Filecoin web3.storage Tutorial Advanced: CAR Files, UCAN Auth, and Filecoin Deals Explained

13 min read

Filecoin web3.storage tutorial advanced CAR file pipeline from local encoding to IPFS and Filecoin deals
  • Key Takeaway 1: web3.storage has evolved into Storacha — all new projects should use @storacha/client or the storacha CLI instead of the old package.
  • Key Takeaway 2: Building CAR files client-side gives you a verified Content Identifier (CID) before any data leaves your machine — zero trust required.
  • Key Takeaway 3: CAR sharding lets you upload datasets larger than 4 GB by splitting them into smaller pieces, each under the per-shard size limit.
  • Key Takeaway 4: UCAN authorization lets apps delegate storage rights to users or services without ever sharing a private key.
  • Key Takeaway 5: Filecoin’s Proof of Replication and Proof of Spacetime proofs cryptographically confirm your data is stored — and stays stored — over time.

This filecoin web3.storage tutorial advanced guide walks you through the full production pipeline: building CAR files programmatically, sharding large datasets, managing authorization with UCAN tokens, tracking Filecoin storage deals, and designing multi-tenant app architectures — all using the current Storacha platform that powers web3.storage today.📋 Prerequisite: Before reading this guide, make sure you have completed the beginner article Filecoin web3.storage Tutorial: Store & Retrieve Files on Web3 (2025 Guide). This advanced article assumes you already know how to create a Space, log in via the CLI, and run a basic storacha up command.

What Changed — web3.storage Is Now Storacha

If you used the old web3.storage npm package, there is one critical update to know right away. As of early 2024, web3.storage was rebranded and rebuilt as Storacha. The legacy Web3Storage client and its api.web3.storage endpoint were sunset in January 2024 and no longer accept new uploads.[1] The new platform lives at storacha.network, and the CLI you now install is @storacha/cli, not the old w3 tool.

The good news is that the core ideas are the same — your data still goes to IPFS hot storage and then into Filecoin deals with multiple storage providers. What changed is the underlying protocol. Storacha now uses the w3up platform, which is built around UCAN (User Controlled Authorization Networks) instead of API tokens. Under this model, your data is tied to a Space (a namespace with a unique Decentralized Identifier, or DID), and permissions are passed as cryptographically signed tokens — not stored in a database somewhere.[2] This shift is important for advanced usage because it unlocks delegation patterns that simply were not possible before.

For the rest of this guide, all code examples use @storacha/client and @web3-storage/upload-client (the low-level package for manual CAR operations). If you see old examples using client.put() from web3.storage, they are outdated and should not be used for new projects.

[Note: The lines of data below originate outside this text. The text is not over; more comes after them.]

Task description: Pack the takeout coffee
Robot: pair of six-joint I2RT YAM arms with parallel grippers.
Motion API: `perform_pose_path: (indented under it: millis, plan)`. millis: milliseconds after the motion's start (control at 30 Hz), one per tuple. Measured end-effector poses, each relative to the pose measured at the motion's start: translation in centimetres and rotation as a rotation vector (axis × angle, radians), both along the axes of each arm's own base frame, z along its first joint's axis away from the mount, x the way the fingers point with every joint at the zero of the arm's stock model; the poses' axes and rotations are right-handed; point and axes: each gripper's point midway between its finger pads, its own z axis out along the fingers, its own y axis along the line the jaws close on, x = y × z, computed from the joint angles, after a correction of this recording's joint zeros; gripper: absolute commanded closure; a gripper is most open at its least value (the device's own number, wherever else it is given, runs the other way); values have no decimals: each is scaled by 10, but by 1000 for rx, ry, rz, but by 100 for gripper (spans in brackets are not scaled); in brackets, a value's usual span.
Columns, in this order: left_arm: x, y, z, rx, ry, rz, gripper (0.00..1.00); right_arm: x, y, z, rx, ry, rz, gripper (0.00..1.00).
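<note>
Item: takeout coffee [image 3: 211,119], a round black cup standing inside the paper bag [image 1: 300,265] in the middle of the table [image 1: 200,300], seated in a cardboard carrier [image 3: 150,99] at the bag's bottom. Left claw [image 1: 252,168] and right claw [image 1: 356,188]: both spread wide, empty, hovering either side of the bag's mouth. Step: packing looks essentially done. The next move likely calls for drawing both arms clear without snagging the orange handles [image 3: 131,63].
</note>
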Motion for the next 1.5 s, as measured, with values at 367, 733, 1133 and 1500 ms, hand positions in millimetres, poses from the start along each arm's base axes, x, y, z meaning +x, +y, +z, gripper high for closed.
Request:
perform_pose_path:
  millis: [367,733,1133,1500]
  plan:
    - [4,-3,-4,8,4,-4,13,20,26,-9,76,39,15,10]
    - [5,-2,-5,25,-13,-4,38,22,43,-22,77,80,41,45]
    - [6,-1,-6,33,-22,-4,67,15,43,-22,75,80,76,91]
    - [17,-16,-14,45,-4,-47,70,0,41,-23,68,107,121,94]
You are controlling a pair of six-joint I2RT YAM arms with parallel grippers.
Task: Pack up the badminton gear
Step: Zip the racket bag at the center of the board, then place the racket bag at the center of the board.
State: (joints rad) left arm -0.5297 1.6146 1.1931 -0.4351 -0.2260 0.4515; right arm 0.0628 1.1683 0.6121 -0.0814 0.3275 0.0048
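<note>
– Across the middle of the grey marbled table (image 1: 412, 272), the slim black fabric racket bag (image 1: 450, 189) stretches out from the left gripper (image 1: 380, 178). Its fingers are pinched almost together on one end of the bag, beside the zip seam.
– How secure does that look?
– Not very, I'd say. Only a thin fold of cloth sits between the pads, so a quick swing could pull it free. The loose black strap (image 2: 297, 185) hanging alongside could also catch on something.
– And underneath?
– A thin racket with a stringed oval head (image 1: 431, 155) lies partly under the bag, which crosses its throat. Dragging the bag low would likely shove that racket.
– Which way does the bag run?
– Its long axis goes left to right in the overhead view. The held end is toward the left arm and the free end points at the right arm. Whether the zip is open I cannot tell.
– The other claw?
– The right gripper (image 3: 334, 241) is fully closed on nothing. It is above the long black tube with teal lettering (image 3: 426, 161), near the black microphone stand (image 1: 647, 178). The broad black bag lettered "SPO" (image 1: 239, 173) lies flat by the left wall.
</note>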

Understanding the Full Filecoin Storage Pipeline

Before diving into code, it helps to see exactly what happens when you push data through the Storacha/Filecoin pipeline. Most beginner tutorials hide this detail, but knowing it is what separates someone who uploads files from someone who understands how decentralized storage actually works.

When you upload a file, it does not go straight to Filecoin. First, it gets encoded into an IPLD DAG (InterPlanetary Linked Data Directed Acyclic Graph) — a tree-like structure where each node is a content-addressed block. This DAG is then serialized into a CAR file (Content Archive), which is a portable container format designed for IPFS data. That CAR file is uploaded to Storacha’s hot storage layer, where it becomes instantly retrievable via IPFS gateways. In the background, Storacha batches your data and pushes it into Filecoin storage deals with multiple independent storage providers.[3] Those providers then periodically submit cryptographic proofs to the Filecoin blockchain confirming they still hold your data. This entire chain — from client-side encoding to on-chain proof — is what makes Filecoin different from a normal cloud storage bucket.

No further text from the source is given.